Engineers have found a way to pinpoint and identify the tiny iron oxide particles associated with Alzheimer's and other neurodegenerative diseases in the brain.
The technique is likely to accelerate research on the cause of the diseases and could lead to the first diagnostic procedure for Alzheimer's in patients while they are alive.
"We're the first to be able to tell you both the location of the particles and what kind of particles they are," said Mark Davidson, a University of Florida engineer in UF's materials science and engineering department.
Davidson and collaborators at UF and Keele University in England have published at least four articles on their research in scholarly journals. Their latest article has been accepted for publication in the Journal of Alzheimer's Disease.
Alzheimer's, Huntington's and Parkinson's diseases affect millions of Americans and cost billions of dollars annually for patient treatment and care. Alzheimer's is the most common of the three, afflicting 4.5 million Americans, with numbers projected to grow as the baby boomers age, according to the Alzheimer's Association. The diseases share some potential symptoms, including physical impairments and dementia.

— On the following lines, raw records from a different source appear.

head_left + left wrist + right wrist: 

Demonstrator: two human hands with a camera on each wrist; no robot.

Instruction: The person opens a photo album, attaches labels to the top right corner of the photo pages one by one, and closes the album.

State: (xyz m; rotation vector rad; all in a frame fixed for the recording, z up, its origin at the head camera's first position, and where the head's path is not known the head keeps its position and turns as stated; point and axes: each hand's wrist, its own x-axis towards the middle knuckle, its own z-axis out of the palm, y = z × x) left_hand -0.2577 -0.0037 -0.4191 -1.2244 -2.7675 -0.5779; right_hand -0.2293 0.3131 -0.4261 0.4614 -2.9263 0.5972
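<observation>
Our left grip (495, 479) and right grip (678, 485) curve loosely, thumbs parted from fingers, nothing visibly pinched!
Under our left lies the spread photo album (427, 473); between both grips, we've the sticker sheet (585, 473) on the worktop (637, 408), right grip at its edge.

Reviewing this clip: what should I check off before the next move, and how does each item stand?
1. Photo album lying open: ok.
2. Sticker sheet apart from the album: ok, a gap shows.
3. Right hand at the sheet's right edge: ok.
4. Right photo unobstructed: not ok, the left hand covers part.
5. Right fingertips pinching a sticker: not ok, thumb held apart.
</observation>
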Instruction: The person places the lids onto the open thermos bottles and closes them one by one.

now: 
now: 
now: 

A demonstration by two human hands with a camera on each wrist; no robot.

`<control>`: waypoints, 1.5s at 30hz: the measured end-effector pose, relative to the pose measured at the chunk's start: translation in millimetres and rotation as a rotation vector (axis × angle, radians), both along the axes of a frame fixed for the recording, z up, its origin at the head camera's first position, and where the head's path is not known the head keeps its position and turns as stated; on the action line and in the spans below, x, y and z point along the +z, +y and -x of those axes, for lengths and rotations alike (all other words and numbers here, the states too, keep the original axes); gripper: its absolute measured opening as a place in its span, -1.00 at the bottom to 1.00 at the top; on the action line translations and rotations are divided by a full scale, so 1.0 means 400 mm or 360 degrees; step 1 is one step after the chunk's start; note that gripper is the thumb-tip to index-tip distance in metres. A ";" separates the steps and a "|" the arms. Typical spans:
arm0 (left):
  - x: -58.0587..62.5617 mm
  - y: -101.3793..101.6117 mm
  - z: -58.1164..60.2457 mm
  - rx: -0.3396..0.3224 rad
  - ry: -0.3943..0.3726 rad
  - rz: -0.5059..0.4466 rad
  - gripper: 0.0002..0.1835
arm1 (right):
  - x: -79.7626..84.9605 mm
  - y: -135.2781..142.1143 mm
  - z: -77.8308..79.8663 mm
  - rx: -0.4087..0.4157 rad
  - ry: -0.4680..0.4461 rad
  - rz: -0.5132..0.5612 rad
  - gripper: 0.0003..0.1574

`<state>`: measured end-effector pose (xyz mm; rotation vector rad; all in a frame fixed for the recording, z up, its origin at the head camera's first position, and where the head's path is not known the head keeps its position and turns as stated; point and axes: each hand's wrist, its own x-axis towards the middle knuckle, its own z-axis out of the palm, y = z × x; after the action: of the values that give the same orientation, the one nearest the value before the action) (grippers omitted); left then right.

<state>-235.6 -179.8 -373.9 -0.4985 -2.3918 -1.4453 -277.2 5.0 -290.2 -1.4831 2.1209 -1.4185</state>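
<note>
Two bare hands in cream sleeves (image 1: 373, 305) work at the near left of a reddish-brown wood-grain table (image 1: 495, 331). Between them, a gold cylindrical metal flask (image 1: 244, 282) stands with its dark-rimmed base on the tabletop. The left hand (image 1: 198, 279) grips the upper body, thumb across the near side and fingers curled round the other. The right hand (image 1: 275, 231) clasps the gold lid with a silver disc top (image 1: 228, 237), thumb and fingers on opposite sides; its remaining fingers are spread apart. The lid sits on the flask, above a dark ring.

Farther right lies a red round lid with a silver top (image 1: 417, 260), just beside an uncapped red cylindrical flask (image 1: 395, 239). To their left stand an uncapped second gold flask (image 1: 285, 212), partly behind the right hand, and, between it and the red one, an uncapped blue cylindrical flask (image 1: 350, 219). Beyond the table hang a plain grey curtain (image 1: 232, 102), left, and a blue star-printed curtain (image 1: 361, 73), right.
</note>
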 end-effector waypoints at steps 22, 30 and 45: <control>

Although Huntington's is caused by a genetic disorder, little is understood about precisely how Huntington's, Alzheimer's and Parkinson's wreak havoc in the brain. However, medical researchers have long known that afflicted regions tend to contain unusually high concentrations of iron oxide and other iron-containing particles.
This observation is complicated by the fact that healthy brains also contain iron - indeed, iron is essential for normal brain function.
Traditional methods for studying the properties of "bad iron" tied to neurodegenerative diseases involve staining tissue sections to reveal the location of the iron, or extracting the particles. But these approaches reveal neither the specific iron compounds present nor the relationship of those compounds to specific structures within the tissue.
Electron microscopes don't work either because their tight resolution makes it impossible to search enough area to find the iron.
"It would take you a career to look at one piece of tissue," Davidson said.
To solve the problem, Davidson and Chris Batich, a professor of materials science and engineering, along with Albina Mikhaylova, Jon Dobson and Joanna Collingwood of Keele University, turned to an unlikely facility: the synchrotron at the U.S. Department of Energy's Argonne National Laboratory near Chicago.
The synchrotron is an electron accelerator that produces the most powerful X-rays in the nation. Also known as the Advanced Photon Source, it is usually used for basic science experiments in high-energy physics. But the UF researchers crafted a system of mirrors and lenses that taps one of the cyclotron's 35 "beam lines," or X-ray sources, for the new purpose of analyzing brain tissue.